If the controller reasonably requires Identity Verification or clarification to locate data, the timeline may effectively pause until you provide it. When you submit electronically, the response should generally be provided in a commonly used electronic format unless you request otherwise.

Fee Policies for DSARs

Submitting a DSAR is free of charge. A reasonable fee may be charged only when a request is manifestly unfounded or excessive, or for additional copies of the same data. Any fee should be limited to administrative costs and explained to you in advance.

Organizations should offer alternatives to reduce fees, such as narrowing the scope or selecting fewer copies, consistent with Data Minimization principles.

Information to Include in a DSAR

• Your full name and contact details, plus any identifiers the organization uses for you (customer ID, account email, or phone number).
• Proof for Identity Verification if requested (for example, a redacted ID showing name and photo). Avoid sending unnecessary data.
• Scope details: relevant dates or time ranges, channels used (apps, websites, stores), and Personal Data Categories you want prioritized.
• Specific questions you want answered (for example, Lawful Basis for Processing, recipients, retention periods, source of data, and international transfers).
• Preferred delivery format (electronic or paper) and any accessibility needs.
• Reference numbers for related requests (rectification, erasure, or restriction) to streamline handling.
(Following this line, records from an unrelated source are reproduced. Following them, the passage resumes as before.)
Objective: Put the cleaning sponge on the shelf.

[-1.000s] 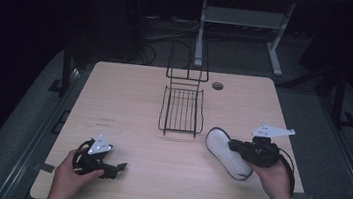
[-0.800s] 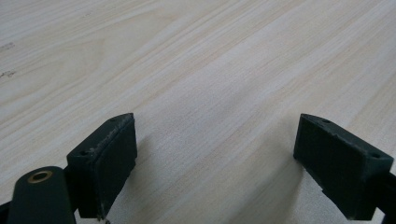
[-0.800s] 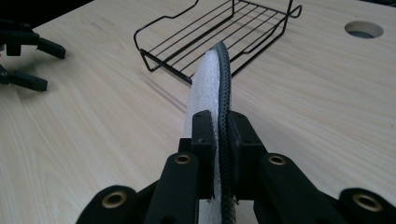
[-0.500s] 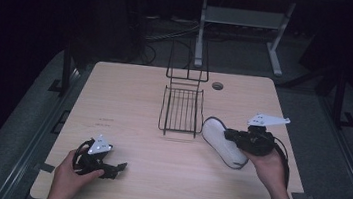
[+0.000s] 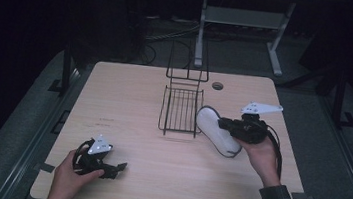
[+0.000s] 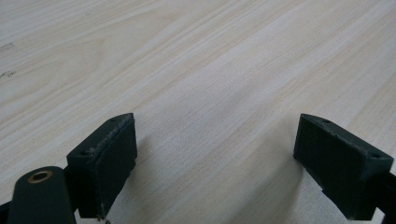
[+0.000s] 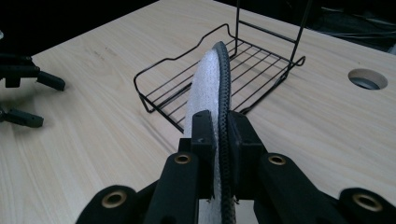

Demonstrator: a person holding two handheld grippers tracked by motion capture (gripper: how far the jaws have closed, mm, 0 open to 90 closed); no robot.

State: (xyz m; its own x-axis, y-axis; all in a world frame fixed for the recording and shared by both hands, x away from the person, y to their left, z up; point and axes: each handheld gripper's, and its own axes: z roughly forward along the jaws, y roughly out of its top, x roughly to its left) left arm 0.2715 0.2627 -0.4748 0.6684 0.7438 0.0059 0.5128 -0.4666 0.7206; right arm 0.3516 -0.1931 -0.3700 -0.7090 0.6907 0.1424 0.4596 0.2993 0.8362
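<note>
Idling: left gripper (image 5: 117,167) sits low at the near left of the surface (image 5: 130,89), fingers (image 6: 108,161) spread wide with bare wood between them.
Rack: wire rack (image 5: 181,109) stands mid-surface, flat tray toward the person, tall back frame on the far side, open from above and from the near edge.
Slipper: white slipper (image 5: 217,129) is up off the surface, just right of the rack's near right corner, on edge, with its dark sole rim showing in the right gripper view.
Grip: right gripper (image 7: 218,135) has its fingers (image 7: 201,140) pinching the slipper at the heel end.
Axis: long axis runs from the fingers straight toward the rack, toe leading.
Nearer hand: right, by far.
Room: my read is a short leftward carry and a lay-flat; the tray's front lip and back frame are the edges to mind.
</note>
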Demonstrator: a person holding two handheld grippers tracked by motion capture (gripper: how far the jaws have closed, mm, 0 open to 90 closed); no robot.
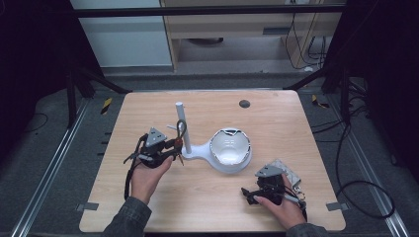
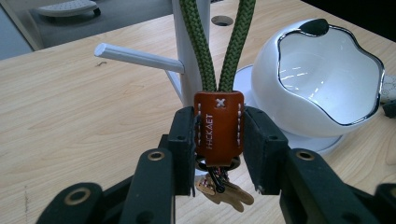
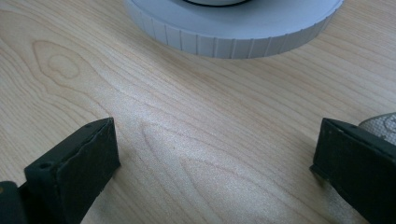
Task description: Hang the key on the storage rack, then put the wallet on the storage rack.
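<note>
The left gripper (image 2: 218, 140) clamps the keychain's leather tab (image 2: 218, 128), its green cord loop (image 2: 219, 42) rising beside the white stand (image 1: 184, 129). Releasing is best only once the loop seats over the peg (image 2: 140, 57). The right gripper (image 3: 217, 158) rests spread and empty.

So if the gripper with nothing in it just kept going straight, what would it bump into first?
Probably the white stand's ribbed round base. The right gripper has its jaws open over bare table, and the base lies straight ahead in its own view. How far off it is cannot be judged well.
</note>
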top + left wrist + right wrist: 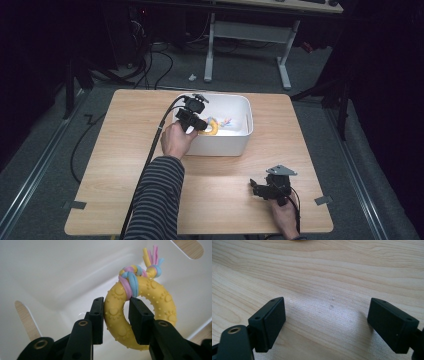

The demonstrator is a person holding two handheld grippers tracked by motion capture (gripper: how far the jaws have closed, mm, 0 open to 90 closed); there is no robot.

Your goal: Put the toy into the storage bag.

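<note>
Left gripper [192, 121] fingers clamp yellow ring chew toy [140, 315] inside white bin [235, 145], above floor. Lower before you release. Right gripper [327, 322] fingers wide, idle over bench [220, 190].

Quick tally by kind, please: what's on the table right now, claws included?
Claws: 2, the left claw shut on the toy, the right claw open over the table
White bins: 1
Yellow ring toys with a knotted rope: 1
Total: 4
</note>
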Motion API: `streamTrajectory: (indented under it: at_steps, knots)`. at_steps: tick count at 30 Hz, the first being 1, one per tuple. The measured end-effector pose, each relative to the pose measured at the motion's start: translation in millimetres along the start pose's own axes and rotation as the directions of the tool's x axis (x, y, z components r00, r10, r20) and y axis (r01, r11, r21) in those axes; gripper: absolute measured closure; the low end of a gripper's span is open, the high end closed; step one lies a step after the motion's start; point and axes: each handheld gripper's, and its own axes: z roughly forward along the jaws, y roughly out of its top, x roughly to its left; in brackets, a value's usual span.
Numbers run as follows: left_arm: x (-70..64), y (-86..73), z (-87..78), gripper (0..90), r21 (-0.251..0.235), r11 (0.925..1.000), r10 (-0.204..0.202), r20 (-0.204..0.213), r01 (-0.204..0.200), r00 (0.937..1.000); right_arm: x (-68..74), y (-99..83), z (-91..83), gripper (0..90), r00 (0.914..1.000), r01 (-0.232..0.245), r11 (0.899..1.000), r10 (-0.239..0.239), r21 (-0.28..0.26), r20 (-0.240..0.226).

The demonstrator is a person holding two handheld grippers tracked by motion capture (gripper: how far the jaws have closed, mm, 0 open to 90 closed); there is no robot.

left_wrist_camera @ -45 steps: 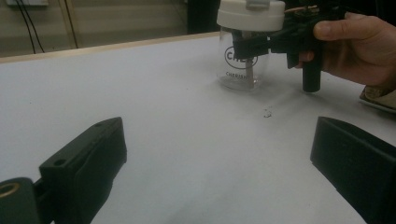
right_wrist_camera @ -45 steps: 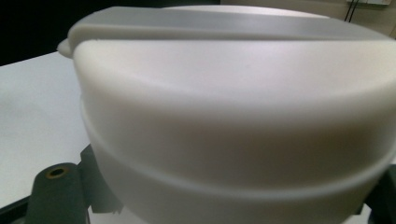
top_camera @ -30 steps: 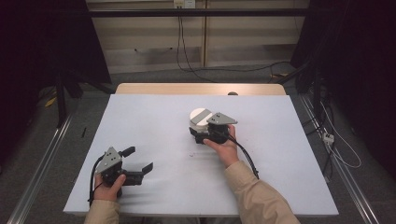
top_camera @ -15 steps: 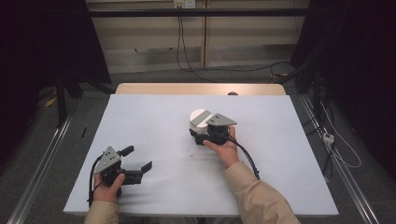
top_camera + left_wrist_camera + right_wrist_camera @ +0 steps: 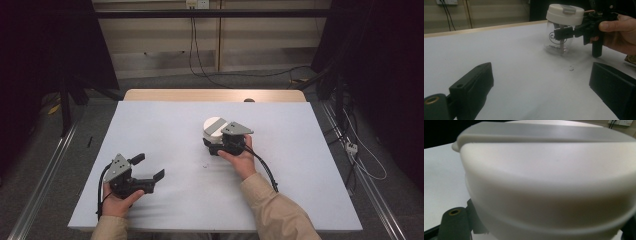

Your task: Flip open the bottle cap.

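A clear jar [image 5: 212, 136] with a white lid [image 5: 214, 125] stands upright at the middle of the white table [image 5: 160, 125]. My right gripper [image 5: 213, 143] reaches it from the near right, jaws either side of the body just under the lid, shut on it. The left gripper view shows the jar [image 5: 559, 43] with printed lettering and one black jaw of the right gripper [image 5: 566, 32] across its side. In the right gripper view the lid [image 5: 549, 182] sits very close above one finger [image 5: 454, 225]. My left gripper [image 5: 149, 167] rests open at the front left, nothing between its fingers [image 5: 471, 87].
A small dark speck [image 5: 206, 165] lies on the table in front of the jar. The table's far wooden edge [image 5: 215, 95] sits beyond the white surface. Cables [image 5: 360, 160] run along the floor to the right, with metal rails on both sides.
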Motion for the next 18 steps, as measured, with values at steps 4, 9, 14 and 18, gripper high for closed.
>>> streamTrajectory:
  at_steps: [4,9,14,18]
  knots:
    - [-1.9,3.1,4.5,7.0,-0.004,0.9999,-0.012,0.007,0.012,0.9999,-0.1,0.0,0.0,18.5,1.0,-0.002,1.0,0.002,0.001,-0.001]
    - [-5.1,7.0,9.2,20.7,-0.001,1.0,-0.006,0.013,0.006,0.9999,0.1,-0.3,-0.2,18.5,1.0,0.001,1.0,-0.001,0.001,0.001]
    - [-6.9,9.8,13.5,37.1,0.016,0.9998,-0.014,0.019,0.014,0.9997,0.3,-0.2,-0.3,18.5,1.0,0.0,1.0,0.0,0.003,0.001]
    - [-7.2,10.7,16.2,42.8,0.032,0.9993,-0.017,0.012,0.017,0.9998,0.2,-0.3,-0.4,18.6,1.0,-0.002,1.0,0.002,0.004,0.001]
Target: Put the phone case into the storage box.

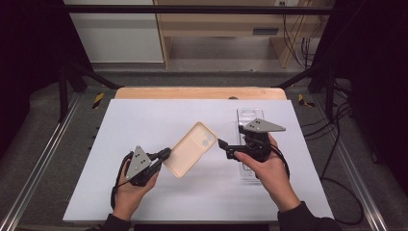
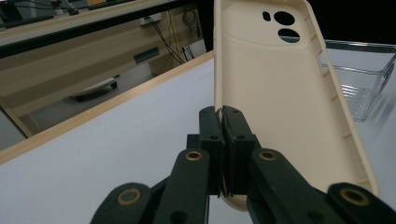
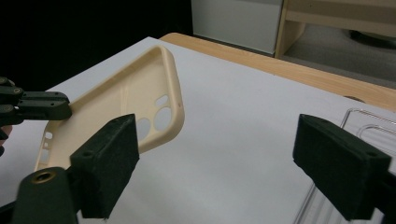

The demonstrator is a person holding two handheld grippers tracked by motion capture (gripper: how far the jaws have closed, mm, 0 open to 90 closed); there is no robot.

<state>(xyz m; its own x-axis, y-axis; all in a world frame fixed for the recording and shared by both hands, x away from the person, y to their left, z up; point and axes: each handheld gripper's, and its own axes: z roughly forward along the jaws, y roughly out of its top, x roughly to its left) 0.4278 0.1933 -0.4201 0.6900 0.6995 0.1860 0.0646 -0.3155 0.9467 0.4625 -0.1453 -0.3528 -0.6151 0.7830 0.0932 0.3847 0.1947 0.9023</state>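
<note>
A beige phone case (image 1: 191,148) with camera cut-outs is held tilted above the white table cover (image 1: 144,115), its hollow side up. My left gripper (image 1: 163,155) is shut on the case's long edge near its lower end; in the left gripper view the jaws (image 2: 223,116) pinch that rim while the case (image 2: 275,88) rises ahead. My right gripper (image 1: 228,149) is open just right of the case's camera end, not touching it. In the right gripper view its gap (image 3: 224,163) frames bare table, with the case (image 3: 116,107) and the left gripper (image 3: 42,105) at left.
A clear plastic phone case (image 1: 248,116) lies on the table's right side, partly under the right hand; it is also seen in the gripper views (image 2: 364,88) (image 3: 369,126). The table's wooden far edge (image 1: 199,92) borders the floor and furniture beyond.
</note>
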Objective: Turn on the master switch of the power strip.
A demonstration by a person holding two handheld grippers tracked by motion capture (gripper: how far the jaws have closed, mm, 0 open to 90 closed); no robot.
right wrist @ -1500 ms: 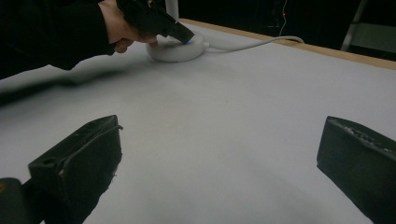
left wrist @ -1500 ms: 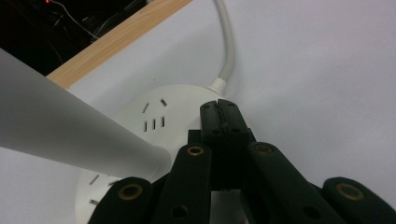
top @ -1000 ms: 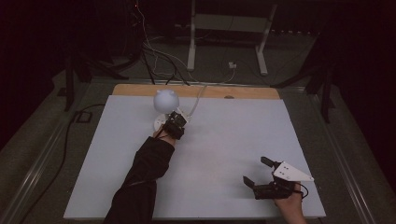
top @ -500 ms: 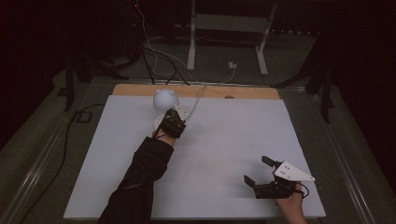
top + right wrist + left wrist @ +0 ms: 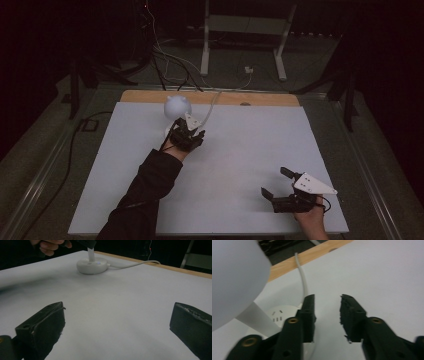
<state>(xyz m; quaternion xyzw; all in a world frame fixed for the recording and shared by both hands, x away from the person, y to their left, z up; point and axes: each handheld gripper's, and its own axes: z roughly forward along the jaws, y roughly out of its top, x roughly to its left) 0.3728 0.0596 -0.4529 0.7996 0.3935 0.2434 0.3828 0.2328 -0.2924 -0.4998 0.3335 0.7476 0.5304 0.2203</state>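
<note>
White on white is what we meet in the high view: a small lamp [image 5: 177, 106] with a round shade stands at about 11 o'clock on the pale table [image 5: 250, 150], its cord [image 5: 212, 102] running off toward 12 over the wooden edge. The left gripper [image 5: 192, 131] sits just beside the lamp's base, on its 5 o'clock side, while the right gripper [image 5: 276, 184] rests well apart at 5 o'clock, jaws spread wide. In the left gripper view we see the shade [image 5: 234, 277] looming at 10 o'clock, the round base [image 5: 280, 315] at 8, and the jaws parted around nothing, the left one perhaps over the base's rim, though the blur leaves us unsure. In the right gripper view our jaws gape, and the base [image 5: 92, 265] lies far off at 11 o'clock.
</note>
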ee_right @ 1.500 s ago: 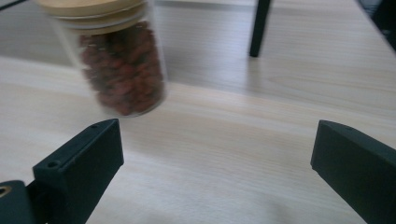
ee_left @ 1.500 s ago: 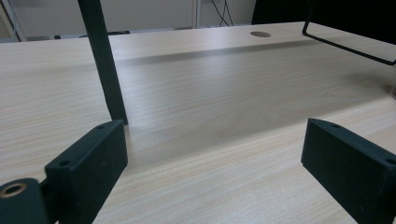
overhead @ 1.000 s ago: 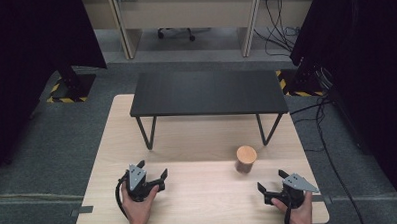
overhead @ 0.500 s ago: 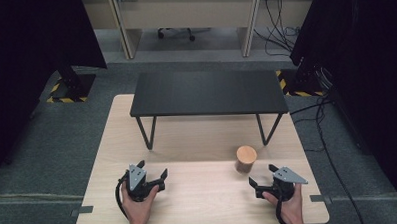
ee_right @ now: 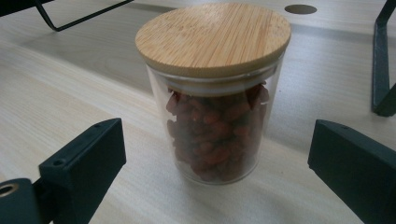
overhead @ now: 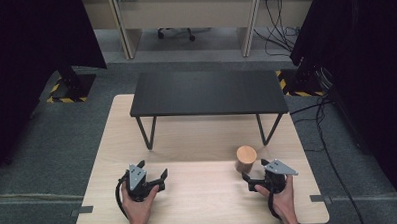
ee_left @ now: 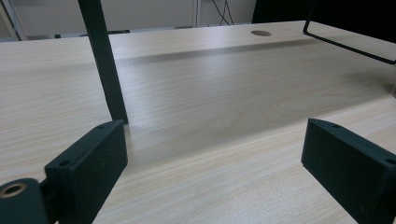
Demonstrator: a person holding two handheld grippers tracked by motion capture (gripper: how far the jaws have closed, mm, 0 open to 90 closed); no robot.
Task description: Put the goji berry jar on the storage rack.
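Note:
A glass jar with a round bamboo lid stands upright on the light wooden table, right of centre. It holds dark red dried fruit. My right gripper is open and sits just in front of the jar, jaws spread wide to either side without touching it. My left gripper rests open near the table's front left, with bare wood between its jaws.
A low black metal bench stands across the far half of the table on thin wire legs. Cables trail on the grey floor to the right. A round hole marks the tabletop's far side.
My right gripper has moved left and forward toward the jar, closing most of the gap. The left gripper has stayed in place.

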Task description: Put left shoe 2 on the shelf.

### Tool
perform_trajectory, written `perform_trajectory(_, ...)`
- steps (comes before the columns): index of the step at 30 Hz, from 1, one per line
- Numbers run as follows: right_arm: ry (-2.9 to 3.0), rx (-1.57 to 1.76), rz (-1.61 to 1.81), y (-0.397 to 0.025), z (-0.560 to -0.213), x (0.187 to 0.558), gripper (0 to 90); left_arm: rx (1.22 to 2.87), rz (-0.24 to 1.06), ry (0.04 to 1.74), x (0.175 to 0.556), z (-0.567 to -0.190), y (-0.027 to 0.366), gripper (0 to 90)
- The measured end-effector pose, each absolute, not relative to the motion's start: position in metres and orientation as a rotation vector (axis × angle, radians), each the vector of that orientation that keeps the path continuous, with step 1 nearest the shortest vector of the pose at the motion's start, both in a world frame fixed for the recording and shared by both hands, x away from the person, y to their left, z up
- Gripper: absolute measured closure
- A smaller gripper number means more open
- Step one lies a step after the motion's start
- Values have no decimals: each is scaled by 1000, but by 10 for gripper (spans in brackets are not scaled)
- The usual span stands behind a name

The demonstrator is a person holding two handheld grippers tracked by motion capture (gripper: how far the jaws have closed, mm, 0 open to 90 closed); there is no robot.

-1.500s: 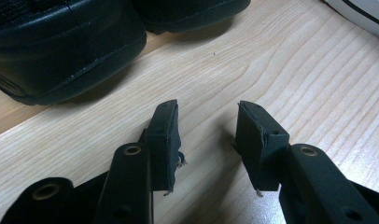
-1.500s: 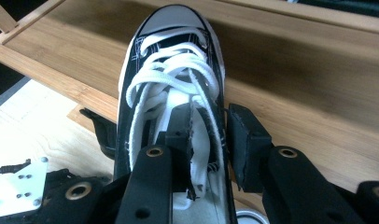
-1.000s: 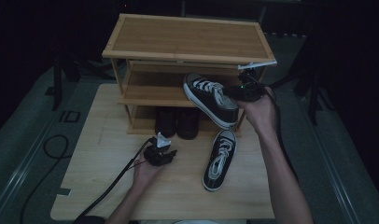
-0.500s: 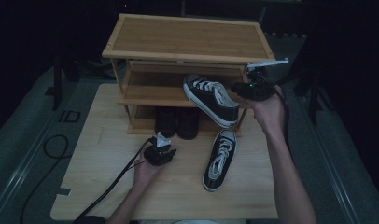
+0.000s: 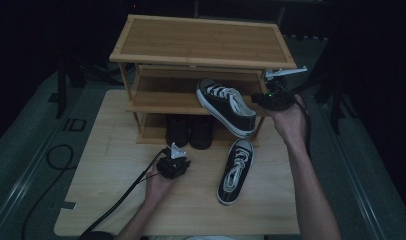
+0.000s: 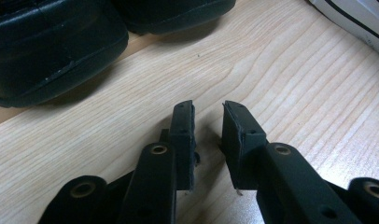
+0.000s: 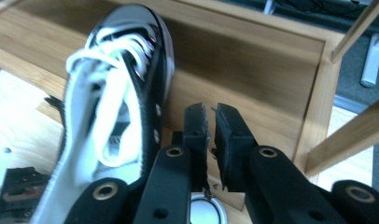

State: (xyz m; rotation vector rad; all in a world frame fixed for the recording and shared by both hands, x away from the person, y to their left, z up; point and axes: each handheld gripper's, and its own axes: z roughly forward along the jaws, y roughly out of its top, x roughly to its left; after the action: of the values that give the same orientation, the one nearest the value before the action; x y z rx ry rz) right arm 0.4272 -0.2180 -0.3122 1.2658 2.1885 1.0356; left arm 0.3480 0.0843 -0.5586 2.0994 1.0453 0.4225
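1 sneaker sits on the rack's middle shelf, heel overhanging, frame centre — right gripper just beside it, jaws nearly closed, empty. Its partner waits on the table; left gripper rests there, jaws narrowly apart.

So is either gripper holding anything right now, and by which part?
Nothing is held. The right gripper sits beside the sneaker on the shelf, jaws nearly closed on air; the left gripper is empty.
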Motion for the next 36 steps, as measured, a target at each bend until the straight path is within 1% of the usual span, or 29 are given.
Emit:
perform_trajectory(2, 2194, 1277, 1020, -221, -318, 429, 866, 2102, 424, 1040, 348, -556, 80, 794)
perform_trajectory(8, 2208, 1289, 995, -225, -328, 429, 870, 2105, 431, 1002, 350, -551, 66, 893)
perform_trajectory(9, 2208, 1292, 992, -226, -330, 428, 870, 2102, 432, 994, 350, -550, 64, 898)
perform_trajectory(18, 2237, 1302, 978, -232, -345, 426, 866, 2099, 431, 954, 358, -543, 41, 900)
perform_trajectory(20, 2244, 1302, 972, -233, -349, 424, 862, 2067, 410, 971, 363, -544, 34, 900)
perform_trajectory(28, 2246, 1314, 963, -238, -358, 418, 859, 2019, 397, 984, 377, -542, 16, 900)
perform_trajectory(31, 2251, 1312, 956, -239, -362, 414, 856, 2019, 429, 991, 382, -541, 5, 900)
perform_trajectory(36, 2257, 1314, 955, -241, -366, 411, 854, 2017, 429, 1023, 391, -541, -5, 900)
Organizational Procedures for Handling DSARs

Core workflow

• Intake and logging: record the DSAR, assign ownership, and start the timeline.
• Identity Verification and scoping: confirm identity proportionately; clarify scope to focus searches and apply Data Minimization.
• Discovery and collection: search all relevant systems, archives, and vendors; instruct processors to assist.
• Review and Data Redaction: remove third-party data, secrets, or privileged content while providing the remainder.
• Assemble supplementary information: purposes, recipients, retention, source, transfers, automated decisions, and the Lawful Basis for Processing.
• Respond securely in the requested format, with clear explanations of any exemptions and how to escalate concerns.
• Post-response actions: update the DSAR register, retain evidence of decisions, and feed insights into training and process improvements.

Governance essentials

• Appoint a Data Protection Officer or privacy lead to oversee compliance and complex decisions.
• Maintain playbooks, response templates, and redaction guidelines to ensure consistency.
• Set service-level targets, build cross-functional search lists, and implement secure channels for delivering files.

Conclusion

A well-scoped DSAR, supported by proportionate Identity Verification, helps you obtain a complete and timely response. For organizations, disciplined intake, Data Minimization, and careful Data Redaction enable compliant, secure, and repeatable handling.

FAQs.

What is a data subject access request?

A DSAR is a request you make to a data controller to access your personal data and key details about how it is processed, exercising your GDPR Right of Access.

How long do organizations have to respond to a DSAR?

They must respond within one month of receiving the request, with a possible extension of up to two additional months for complex or numerous requests, provided they notify you within the first month.

Can I submit a DSAR verbally or digitally?

Yes. You can submit verbally or in writing (email or web form). Written requests create a clear record and often speed up processing.

Is there a fee to make a DSAR?

Generally no. A reasonable fee may apply only if the request is manifestly unfounded or excessive, or if you ask for additional copies of the same data.